» **Provided records**
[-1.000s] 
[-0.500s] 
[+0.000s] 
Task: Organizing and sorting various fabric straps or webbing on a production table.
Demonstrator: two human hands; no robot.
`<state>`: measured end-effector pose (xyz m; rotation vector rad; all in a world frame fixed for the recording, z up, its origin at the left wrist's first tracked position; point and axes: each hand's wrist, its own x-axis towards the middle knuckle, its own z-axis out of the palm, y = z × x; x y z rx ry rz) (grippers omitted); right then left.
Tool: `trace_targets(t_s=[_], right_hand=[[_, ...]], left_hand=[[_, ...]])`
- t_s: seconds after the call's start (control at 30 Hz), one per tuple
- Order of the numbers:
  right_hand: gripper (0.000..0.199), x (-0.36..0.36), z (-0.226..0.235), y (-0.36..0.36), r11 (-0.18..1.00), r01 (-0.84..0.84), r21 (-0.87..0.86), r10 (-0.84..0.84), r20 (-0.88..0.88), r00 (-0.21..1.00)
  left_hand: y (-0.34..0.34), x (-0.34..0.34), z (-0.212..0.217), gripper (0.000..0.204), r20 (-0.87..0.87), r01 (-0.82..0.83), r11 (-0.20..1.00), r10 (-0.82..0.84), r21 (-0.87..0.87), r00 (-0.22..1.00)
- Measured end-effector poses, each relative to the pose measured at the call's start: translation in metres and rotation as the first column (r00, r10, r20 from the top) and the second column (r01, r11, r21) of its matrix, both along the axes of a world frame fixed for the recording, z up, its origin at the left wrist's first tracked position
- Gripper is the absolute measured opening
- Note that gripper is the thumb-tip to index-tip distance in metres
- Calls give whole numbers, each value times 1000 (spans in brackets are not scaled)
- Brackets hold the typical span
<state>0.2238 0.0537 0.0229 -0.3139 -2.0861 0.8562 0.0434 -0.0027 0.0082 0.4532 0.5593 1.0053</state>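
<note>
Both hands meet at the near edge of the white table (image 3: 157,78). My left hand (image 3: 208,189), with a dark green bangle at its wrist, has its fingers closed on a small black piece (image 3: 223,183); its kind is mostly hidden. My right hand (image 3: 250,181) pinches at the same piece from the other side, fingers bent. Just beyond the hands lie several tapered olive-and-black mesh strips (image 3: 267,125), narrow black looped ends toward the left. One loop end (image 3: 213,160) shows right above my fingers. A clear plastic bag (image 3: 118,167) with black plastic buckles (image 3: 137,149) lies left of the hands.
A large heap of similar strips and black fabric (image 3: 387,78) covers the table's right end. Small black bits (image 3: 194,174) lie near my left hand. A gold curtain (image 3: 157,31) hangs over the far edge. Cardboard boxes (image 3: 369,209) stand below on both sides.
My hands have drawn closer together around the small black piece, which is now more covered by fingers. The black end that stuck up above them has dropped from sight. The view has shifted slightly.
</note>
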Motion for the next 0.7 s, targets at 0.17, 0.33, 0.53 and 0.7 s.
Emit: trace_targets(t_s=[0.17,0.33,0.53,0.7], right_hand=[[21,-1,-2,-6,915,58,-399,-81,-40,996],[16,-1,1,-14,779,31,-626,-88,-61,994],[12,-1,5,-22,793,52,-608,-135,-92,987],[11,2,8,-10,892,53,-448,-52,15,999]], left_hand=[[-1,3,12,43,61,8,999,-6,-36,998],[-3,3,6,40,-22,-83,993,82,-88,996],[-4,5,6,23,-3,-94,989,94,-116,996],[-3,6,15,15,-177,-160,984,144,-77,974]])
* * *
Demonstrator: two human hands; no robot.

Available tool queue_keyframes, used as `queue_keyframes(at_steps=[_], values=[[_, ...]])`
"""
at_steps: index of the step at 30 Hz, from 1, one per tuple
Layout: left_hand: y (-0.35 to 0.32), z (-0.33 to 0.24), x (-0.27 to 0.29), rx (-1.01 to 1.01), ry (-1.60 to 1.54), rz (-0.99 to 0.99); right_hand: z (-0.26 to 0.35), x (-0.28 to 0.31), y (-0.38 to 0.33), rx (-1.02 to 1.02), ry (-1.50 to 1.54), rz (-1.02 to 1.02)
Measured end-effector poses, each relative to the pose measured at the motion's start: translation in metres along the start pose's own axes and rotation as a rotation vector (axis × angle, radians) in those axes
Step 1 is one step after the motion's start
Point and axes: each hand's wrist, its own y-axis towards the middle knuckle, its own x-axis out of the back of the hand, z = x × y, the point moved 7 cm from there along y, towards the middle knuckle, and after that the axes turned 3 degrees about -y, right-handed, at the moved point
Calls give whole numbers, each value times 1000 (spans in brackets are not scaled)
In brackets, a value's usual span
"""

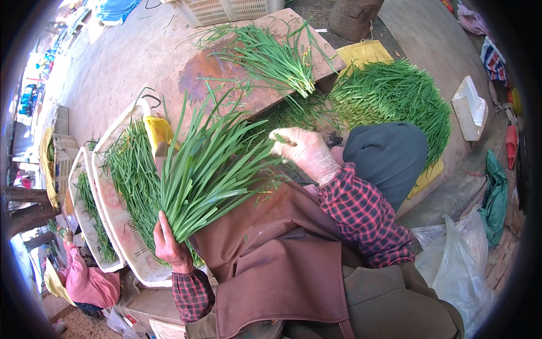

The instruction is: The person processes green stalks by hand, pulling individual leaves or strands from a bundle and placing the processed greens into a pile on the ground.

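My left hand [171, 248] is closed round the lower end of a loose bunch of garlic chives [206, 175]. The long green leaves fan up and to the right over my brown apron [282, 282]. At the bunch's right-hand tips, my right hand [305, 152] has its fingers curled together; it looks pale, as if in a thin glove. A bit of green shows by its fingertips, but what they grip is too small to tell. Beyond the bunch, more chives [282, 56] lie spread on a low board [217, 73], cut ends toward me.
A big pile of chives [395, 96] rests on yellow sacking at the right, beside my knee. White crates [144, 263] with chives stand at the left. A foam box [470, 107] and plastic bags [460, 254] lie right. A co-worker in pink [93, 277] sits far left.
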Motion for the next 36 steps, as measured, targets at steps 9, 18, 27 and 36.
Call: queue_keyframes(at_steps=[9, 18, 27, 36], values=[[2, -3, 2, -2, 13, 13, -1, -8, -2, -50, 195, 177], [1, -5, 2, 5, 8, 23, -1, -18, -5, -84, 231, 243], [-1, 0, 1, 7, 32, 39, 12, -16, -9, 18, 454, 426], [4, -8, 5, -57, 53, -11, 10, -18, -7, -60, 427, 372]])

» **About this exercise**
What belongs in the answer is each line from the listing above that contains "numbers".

» **Your response**
- Order of the numbers:
- Calls give whole numbers, each value times 1000 (spans in brackets are not scaled)
Calls give whole numbers, each value times 1000 (spans in brackets are not scaled)

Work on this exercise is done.